According to the AdNDP analysis shown in Figure 8, the bonding interaction related to the two side-on bridging carbonyls in VNb(CO)9+ consists of two two-center-two-electron (2c-2e) Nb–C bonds with occupation numbers of 1.99 |e|, two 3c-2e bonds with an occupation number of 1.99 |e|, and one 6c-2e bond with the occupation number of 1.92 |e|. The two 2c-2e Nb–C bonds represent the σ donation of the side-on bridging carbonyls to the Nb center. The two 3c-2e bonds illustrate the formation of π donation of the side-on bridging carbonyls to the V center. Accordingly, the two side-on bridging carbonyl groups act as both the classical σ donor and the less common π donor, essentially serving as four-electron donors.

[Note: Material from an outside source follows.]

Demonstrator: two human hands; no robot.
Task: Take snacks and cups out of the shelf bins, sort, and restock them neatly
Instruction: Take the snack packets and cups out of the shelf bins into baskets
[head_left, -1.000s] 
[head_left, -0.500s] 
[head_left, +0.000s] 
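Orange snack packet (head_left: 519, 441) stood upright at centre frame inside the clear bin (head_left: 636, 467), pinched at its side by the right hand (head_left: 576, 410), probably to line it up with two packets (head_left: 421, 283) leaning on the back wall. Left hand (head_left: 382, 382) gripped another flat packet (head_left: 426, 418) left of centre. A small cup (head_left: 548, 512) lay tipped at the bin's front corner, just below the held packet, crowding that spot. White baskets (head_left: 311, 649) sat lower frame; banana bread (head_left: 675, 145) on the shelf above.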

The 6c-2e bond depicts the interaction between the two metal centers, which principally consists of the dxy, dx2-y2 and dz2 orbitals of V/Nb and partly contains the contribution of the 2π* orbitals of the side-on bridging carbonyls (Table S2). This d-d bonding is consistent with the results of the fragment interaction analysis.

4. Methods

The homodinuclear vanadium carbonyl cluster cations were produced by the pulsed laser ablation of a pure vanadium target. And the heteronuclear vanadium–niobium, vanadium–tantalum carbonyl cluster cations were produced by the pulsed laser ablation of composite targets, which were prepared via direct compression of the mixture of vanadium powder and niobium/tantalum powder with a molar ratio of 1:3. The 1064 nm fundamental of a Nd: YAG laser (Continuum, Minilite II, 10 Hz repetition rate and 6 ns pulse width) was introduced to the rotating metal target by the optical lens, leading to the formation of a searing metallic plasma. Various carbonyl complexes were produced from the reactions of the hot plasma with 10% CO seeded in helium using a pulsed valve (General Valve, Series 9) at a background pressure of 1.0–1.5 MPa. The prepared products were cooled by supersonic adiabatic expansion and were skimmed to be analyzed using a Wiley–McLaren time-of-flight mass spectrometer. The ions of interest were mass-selected by a mass gate and forced to interact with a tunable infrared laser beam provided by an OPO/OPA system (Laser Vision) pumped by a Nd:YAG laser (Continuum, Surelite EX). Under the laser radiation with a frequency consistent with the vibration of cluster complex, the energy of the infrared photon is absorbed by the complex. Over the course of energy relaxation, the weakest links in the molecule may be broken. The bond energy of a typical chemical bond is generally higher than the energy of a single infrared photon, so it is difficult to directly measure the infrared photodissociation spectrum of strongly bonded species by using the infrared laser from the OPO/OPA optical system. The spectrum of the complex of interest can be obtained indirectly by the labelling technique via weakly bound messengers. Therefore, the solvated loose complex were mass-isolated for photodissociation in this experiment.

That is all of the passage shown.